Relaxing Time?
By Keith Loria
Radiology Today
Vol. 24 No. 6 P. 22

High relaxivity MRI contrast agents show promise for reducing patients’ gadolinium exposure.

Relaxivity is a measure of sensitivity used for MRI contrast agents. High relaxivity agents can provide equivalent image contrast via a lower dose, compared with lower relaxivity agents, but it is just one factor that can contribute to improved image quality.

Lawrence Tanenbaum, MD, vice president, chief technology officer, and director of advanced imaging at Radnet Inc, explains contrast agents make abnormal tissues light up, but there is variability in how bright that light may be, based on the lesions and the contrast agent used.

“That can make the difference on whether we can see something or not see it,” he says. “The effectiveness of the contrast agent can be measured in very precise ways.”

On MR images, relaxivity is the measure used to look at the effectiveness of a contrast agent. If it’s high, the enhancement is improved, and abnormalities are more conspicuous. Ahmed Abdelal, North American head of medical and regulatory affairs for Guerbet, says high relaxivity contrast agents can allow for lower doses while delivering high image quality. However, “There are a number of factors that influence relaxivity, such as structure, hydration number, and molecular weight,” he says.

Guerbet and Bracco Diagnostics have partnered on a high relaxivity macrocyclic contrast, gadopiclenol—called Elucirem and Vueway, respectively—which was approved by the FDA in September 2022.

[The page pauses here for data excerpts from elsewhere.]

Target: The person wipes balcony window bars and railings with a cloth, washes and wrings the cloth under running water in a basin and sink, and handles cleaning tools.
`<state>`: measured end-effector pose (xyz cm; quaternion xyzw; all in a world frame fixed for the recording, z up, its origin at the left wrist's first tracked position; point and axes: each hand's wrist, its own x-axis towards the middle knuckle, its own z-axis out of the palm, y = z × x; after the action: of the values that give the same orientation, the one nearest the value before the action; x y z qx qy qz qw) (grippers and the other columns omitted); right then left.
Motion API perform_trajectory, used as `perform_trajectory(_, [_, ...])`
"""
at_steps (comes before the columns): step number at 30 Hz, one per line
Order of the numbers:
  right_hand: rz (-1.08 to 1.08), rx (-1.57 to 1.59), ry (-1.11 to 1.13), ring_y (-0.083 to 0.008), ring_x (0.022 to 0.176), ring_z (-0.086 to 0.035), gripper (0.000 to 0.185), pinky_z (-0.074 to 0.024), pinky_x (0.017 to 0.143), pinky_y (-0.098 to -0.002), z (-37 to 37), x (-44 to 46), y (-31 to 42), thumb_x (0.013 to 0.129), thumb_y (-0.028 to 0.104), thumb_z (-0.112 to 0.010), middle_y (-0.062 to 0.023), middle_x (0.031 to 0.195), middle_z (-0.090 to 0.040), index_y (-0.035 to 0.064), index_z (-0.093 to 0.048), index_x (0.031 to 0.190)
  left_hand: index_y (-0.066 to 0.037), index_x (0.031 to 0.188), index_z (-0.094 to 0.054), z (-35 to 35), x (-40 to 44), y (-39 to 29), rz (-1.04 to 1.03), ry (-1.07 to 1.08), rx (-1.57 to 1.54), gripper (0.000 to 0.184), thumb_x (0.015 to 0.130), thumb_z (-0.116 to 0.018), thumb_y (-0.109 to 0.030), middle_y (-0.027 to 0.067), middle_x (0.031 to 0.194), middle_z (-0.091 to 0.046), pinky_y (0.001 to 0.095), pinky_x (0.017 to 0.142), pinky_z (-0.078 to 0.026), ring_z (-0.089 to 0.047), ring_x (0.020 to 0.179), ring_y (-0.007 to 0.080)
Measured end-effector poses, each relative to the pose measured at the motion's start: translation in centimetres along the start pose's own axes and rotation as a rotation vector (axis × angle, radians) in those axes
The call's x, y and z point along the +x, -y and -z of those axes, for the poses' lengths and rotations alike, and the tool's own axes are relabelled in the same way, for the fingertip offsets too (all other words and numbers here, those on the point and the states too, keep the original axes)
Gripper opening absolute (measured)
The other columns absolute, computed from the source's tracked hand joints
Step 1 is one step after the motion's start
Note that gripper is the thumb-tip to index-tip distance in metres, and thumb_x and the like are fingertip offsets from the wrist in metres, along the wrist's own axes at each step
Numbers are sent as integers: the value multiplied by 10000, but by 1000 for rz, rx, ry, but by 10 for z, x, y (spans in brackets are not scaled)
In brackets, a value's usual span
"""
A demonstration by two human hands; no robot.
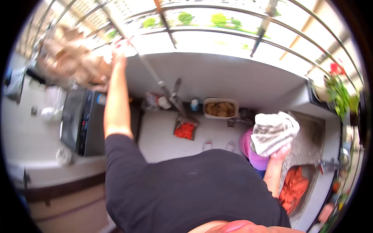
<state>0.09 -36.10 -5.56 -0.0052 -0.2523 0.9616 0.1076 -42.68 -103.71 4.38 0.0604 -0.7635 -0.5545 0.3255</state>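
Note:
My right hand is closed around a bunched grey-and-white striped towel, held above a purple bucket beside the sink. My left hand is raised with the arm stretched out towards the window bars. It is beside a long metal pole and close to some tan hanging cloth. Glare and blur hide how its fingers lie, so I cannot make out whether they grip the pole. Orange-red cloth lies in the sink basin below my right forearm.
A dark washing machine stands at the left. Along the far wall are a white tub of brown lumps, a blue-white bottle and a dustpan with red material. The faucet and potted plants are at the right.

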Motion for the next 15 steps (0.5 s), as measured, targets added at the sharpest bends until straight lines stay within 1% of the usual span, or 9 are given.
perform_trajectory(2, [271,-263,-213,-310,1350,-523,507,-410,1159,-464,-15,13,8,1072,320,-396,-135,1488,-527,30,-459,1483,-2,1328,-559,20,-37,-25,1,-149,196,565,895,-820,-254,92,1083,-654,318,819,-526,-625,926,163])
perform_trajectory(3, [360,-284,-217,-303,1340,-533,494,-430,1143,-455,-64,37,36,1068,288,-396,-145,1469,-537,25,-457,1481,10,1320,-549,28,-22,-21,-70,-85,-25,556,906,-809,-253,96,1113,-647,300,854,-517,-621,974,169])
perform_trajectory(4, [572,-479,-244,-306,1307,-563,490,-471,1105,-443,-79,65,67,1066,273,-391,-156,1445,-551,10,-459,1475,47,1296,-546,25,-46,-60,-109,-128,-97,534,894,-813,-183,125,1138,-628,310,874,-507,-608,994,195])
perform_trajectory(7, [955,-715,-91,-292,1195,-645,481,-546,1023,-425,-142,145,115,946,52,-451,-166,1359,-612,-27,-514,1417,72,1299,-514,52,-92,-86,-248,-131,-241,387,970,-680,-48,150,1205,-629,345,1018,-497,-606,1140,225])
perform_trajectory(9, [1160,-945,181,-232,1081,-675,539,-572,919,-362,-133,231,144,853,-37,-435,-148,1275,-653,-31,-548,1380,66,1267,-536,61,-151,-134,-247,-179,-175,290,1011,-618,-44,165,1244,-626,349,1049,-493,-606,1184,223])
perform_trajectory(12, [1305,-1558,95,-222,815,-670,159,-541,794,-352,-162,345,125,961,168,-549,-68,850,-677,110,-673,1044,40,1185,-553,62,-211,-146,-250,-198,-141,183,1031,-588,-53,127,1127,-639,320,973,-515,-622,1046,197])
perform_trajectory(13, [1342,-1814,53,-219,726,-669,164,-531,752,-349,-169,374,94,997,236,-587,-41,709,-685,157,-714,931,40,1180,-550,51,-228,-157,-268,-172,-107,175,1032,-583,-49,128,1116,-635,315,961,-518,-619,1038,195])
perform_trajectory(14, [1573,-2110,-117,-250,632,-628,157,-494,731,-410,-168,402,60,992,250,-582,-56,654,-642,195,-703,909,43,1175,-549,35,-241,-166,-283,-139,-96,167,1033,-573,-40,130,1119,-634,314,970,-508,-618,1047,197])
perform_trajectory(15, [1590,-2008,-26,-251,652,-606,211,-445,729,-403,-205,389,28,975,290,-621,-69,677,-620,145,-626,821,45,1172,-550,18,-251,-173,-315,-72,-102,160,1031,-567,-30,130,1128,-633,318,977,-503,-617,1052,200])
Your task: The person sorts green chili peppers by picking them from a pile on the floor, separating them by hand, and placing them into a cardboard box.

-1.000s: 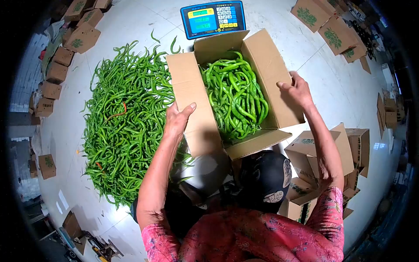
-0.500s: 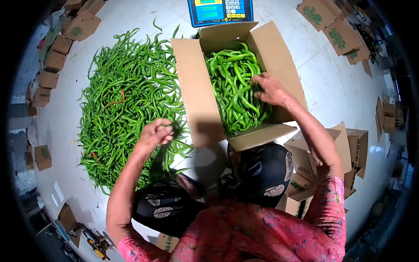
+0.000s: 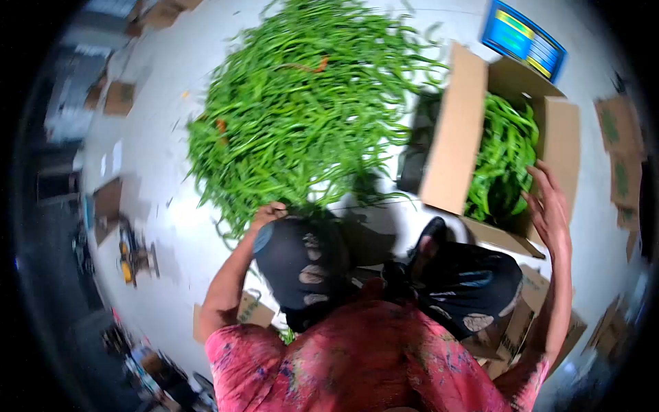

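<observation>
A large heap of long green chili peppers (image 3: 309,130) lies on the floor, with a couple of red ones in it. My left hand (image 3: 268,214) is at the heap's near edge, beside my knee, which hides part of its fingers; what it holds, if anything, does not show. To the right stands an open cardboard box (image 3: 449,137) with its flaps folded out, partly filled with green chili peppers (image 3: 506,144). My right hand (image 3: 549,209) is at the box's near right side, fingers apart, with nothing visible in them. The picture is blurred by motion.
Behind the box is a blue digital scale display (image 3: 525,40). Opened cardboard cartons (image 3: 528,309) stand by my right knee. More cartons (image 3: 618,154) line the right side, and a yellow-and-black object (image 3: 130,257) lies at the left.
The view has swung left, so heap and box appear further right. My left hand has moved from over the heap to its near edge by my knee. My right hand has drawn back from the boxed peppers.
</observation>
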A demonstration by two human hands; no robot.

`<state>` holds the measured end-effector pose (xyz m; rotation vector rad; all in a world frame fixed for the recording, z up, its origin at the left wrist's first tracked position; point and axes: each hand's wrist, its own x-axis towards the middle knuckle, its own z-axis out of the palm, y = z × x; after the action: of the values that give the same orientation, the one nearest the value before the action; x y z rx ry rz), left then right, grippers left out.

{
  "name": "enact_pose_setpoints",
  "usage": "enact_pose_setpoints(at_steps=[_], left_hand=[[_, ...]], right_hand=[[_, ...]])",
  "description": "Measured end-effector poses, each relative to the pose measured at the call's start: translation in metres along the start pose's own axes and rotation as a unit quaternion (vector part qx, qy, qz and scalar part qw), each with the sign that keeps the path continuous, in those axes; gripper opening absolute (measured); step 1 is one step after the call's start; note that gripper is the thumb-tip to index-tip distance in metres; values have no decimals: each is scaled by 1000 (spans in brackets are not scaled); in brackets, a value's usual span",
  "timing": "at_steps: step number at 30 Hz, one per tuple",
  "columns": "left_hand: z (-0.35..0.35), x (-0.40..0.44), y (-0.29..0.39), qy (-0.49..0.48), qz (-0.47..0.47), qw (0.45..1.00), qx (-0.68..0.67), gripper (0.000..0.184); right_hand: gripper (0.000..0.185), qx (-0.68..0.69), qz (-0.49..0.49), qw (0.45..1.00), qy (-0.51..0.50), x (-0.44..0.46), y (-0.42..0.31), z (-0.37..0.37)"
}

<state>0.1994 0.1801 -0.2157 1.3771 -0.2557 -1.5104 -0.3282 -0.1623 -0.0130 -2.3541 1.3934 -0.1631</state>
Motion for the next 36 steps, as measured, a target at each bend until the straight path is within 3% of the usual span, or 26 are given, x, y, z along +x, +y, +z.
enact_pose_setpoints(at_steps=[1,2,3,7,9,13,15,18,21,24,27,30,32,34,36], left_hand=[[-24,1,-38,50,-76,987,-134,14],[-48,1,-68,-1,13,996,87,13],[-70,1,-97,-10,117,948,297,12],[-89,-14,-133,195,68,947,245,12],[-89,-22,-133,278,66,909,304,14],[-57,-46,-57,371,154,707,581,35],[-59,-42,-39,365,212,657,624,46],[-58,-26,-8,326,227,615,681,43],[-74,15,-5,348,308,508,725,38],[-77,40,-4,374,282,622,628,29],[-80,45,9,298,207,672,646,20],[-54,29,29,321,127,807,479,13],[-56,20,33,347,150,769,516,14],[-102,23,21,354,267,563,697,17],[-138,33,3,383,294,518,706,21]], right_hand=[[39,22,14,1000,-5,-3,-22,-6],[38,5,-29,1000,-7,-4,-44,-10],[38,-12,-68,998,-7,-7,-67,-14],[38,22,-171,977,-122,-24,-165,-14],[39,60,-236,952,-183,-28,-187,6],[43,-56,-264,915,-300,-36,-216,32],[43,-59,-278,911,-300,-37,-217,50],[42,-60,-256,904,-338,-28,-229,72],[39,-74,-231,898,-367,-20,-234,99],[41,-95,-216,889,-393,-14,-232,127],[42,-130,-206,869,-430,-12,-221,143],[43,-150,-189,861,-448,-7,-210,150],[46,-193,-198,846,-456,-6,-212,148],[49,-179,-193,851,-454,-2,-222,149],[52,-160,-192,855,-454,-1,-224,156]])
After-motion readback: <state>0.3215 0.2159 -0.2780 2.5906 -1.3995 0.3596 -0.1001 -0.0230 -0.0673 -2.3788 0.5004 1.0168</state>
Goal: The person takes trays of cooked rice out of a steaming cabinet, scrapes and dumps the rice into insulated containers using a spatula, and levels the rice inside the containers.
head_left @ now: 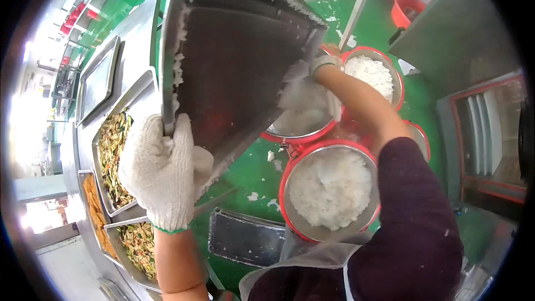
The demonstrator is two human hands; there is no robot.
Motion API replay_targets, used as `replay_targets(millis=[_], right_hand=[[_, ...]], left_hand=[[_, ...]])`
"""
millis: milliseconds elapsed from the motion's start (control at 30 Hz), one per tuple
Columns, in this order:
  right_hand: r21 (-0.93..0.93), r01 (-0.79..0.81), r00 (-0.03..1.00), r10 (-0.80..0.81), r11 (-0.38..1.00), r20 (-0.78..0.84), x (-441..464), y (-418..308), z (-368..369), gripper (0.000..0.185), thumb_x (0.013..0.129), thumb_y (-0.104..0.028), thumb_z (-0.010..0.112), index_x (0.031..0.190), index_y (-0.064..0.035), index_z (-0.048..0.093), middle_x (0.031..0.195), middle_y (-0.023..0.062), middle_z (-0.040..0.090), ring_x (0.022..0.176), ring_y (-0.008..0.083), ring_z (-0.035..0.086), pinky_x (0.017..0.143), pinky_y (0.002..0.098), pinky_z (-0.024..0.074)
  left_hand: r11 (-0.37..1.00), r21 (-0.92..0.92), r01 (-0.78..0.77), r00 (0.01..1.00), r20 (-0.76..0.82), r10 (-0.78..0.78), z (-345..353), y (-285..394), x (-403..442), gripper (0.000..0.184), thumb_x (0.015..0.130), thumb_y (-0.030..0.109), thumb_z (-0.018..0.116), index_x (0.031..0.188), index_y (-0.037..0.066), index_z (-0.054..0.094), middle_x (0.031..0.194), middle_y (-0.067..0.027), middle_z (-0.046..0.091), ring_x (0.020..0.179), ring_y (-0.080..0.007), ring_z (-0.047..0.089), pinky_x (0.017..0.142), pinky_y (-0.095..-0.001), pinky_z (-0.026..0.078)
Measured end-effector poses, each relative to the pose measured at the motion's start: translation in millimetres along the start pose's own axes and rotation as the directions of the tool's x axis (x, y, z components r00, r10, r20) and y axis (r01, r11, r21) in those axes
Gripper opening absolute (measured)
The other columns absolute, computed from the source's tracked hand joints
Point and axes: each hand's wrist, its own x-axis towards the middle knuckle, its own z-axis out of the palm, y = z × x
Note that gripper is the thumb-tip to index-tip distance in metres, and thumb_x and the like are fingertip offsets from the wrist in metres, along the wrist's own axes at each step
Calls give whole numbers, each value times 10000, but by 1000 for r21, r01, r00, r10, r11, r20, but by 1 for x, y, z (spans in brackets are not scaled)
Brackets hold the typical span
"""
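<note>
A dark, deep rectangular metal pan is tilted up on its side, with rice grains stuck along its rim and walls. My left hand, in a white knit glove, grips its near left edge, thumb over the rim. My right hand, also gloved, is at the pan's lower right corner; its fingers are blurred and partly hidden. Under that corner is a red-rimmed round tub, with a whitish, blurred mass above it. Closer to me, another tub holds white rice; rice also fills a tub behind my right forearm.
On the steel table at left are trays of mixed vegetables and a tray of golden-brown food. A dark rectangular pan lies low in front of me. Rice bits dot the green floor. Red basins stand at upper right.
</note>
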Motion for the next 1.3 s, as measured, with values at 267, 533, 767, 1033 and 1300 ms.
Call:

“Gadopiclenol combines two things that everyone’s wanted but has not yet been present in the same agent, which is truly high relaxtivity, the ability to be very potent in providing an extra signal, and at the same time, being macrocyclic in terms of keeping the gadolinium atom within the molecule and not letting it escape,” says Steven Sireci, MD, executive director of medical services for Bracco Diagnostics. Previously, there were some agents that had “high-ish” relaxtivity, but they were not macrocyclic.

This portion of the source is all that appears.